Would this be something that Jane Austen can teach us? I have nothing against Austen. And it would be unfair to challenge her novel for not providing this view. That is not what her novels were for. But when selecting reading material for study surely there should be variety and engaging opinions that encourage learning wider than the novel itself. Especially if it encourages people to ask questions.

Some may argue that it is up to history books to give us this opposing view, but Gove's now famous rant that anti-World War I teaching is from "left-wing academics all too happy to feed those myths by attacking Britain's role in the conflict" would imply we're not allowed that anymore. Besides, I was always taught it was a necessary war, it was just that the tactics were crap, and Gove is missing his own point. By taking away a 'lefty' view this is reducing the number of arguments history books usually try to present.

However, even if we have all arguments and consider as many angles as possible, history books will rarely give the valuable emotional account of history that novels can. A novel carries emotional insight that benefits an argument. Even when fictional a novel can still deliver historical accuracy. For instance, Ai Mi's novel Under the Hawthorn Tree is an excruciatingly painful account of the Cultural Revolution in China and seems to be able to bypass much of the censorship during that time to give historical content. The very same educational emotions, which teach about difficulties in different cultures run through Aleksandr Solzhenitsyn's One Day in the Life of Ivan Denisovich, Fyodor Dostoyevsky's Notes from Underground, and the aforementioned Chimamanda Ngozi Adichie's Half of a Yellow Sun and Chinua Achebe's Things Fall Apart.
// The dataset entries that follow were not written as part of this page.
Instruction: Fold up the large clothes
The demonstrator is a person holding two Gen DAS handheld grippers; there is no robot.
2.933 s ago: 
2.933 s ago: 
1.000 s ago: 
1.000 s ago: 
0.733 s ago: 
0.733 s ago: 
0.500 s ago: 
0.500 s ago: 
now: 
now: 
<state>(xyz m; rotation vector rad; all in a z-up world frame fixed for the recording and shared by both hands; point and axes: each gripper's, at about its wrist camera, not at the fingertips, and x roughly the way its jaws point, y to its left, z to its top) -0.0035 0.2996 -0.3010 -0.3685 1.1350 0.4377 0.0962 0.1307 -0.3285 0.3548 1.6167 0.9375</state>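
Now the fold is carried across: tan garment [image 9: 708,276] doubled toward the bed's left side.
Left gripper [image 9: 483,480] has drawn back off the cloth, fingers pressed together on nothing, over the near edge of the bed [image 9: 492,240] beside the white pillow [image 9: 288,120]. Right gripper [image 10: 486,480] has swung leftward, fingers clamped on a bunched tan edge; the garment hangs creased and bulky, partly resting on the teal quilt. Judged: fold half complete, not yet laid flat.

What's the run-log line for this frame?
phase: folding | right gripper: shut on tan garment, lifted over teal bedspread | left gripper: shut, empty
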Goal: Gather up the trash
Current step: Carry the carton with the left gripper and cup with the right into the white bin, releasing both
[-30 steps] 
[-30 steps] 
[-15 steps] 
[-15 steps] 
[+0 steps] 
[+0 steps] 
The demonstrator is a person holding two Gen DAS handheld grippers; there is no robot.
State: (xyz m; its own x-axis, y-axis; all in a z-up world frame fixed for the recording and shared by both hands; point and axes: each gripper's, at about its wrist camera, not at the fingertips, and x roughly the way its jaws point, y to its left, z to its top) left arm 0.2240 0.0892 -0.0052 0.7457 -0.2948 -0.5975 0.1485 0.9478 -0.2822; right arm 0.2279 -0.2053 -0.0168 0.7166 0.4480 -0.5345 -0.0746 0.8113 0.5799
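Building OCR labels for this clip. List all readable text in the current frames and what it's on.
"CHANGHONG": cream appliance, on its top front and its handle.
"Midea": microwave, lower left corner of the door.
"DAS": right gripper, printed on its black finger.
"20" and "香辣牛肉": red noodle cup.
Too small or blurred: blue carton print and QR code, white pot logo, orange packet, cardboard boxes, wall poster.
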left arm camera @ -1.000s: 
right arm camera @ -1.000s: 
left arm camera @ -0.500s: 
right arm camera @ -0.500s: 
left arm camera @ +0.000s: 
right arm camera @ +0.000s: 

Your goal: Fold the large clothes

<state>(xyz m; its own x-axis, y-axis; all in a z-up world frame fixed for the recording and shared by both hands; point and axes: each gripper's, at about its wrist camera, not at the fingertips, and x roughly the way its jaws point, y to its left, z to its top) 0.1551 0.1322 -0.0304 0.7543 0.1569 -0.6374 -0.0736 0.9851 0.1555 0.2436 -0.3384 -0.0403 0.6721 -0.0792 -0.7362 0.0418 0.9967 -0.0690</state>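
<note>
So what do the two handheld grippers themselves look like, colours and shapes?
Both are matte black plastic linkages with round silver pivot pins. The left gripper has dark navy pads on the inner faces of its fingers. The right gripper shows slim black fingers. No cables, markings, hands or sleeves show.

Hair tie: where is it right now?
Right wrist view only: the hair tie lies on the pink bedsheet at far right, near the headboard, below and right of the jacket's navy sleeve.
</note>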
By encouraging a narrow line of reading and constricting study to a singular culture it is easy to become restricted to one view. It is politicising a system. It could even be suggested this is a form of censure. It's all starting to lean towards 1984, Brave New World (which are great novels by English authors, by the way).

BBC political correspondent, Vicki Young says, that Mr Hoare's appointment would be "far less controversial" than the alternative of multi-millionaire Tory donor David Ross. But did the politicising start with the syllabus and not the chair? If we are to become a tolerant society which understands further cultures and is able to think and argue for itself then if anything, a wider range of reading is needed to educate. Hoare's appointment is considered by the National Union of Teachers to be a politicising of the education system now. If the reading list continues to narrow the real result will be only realised in months, or even years to come.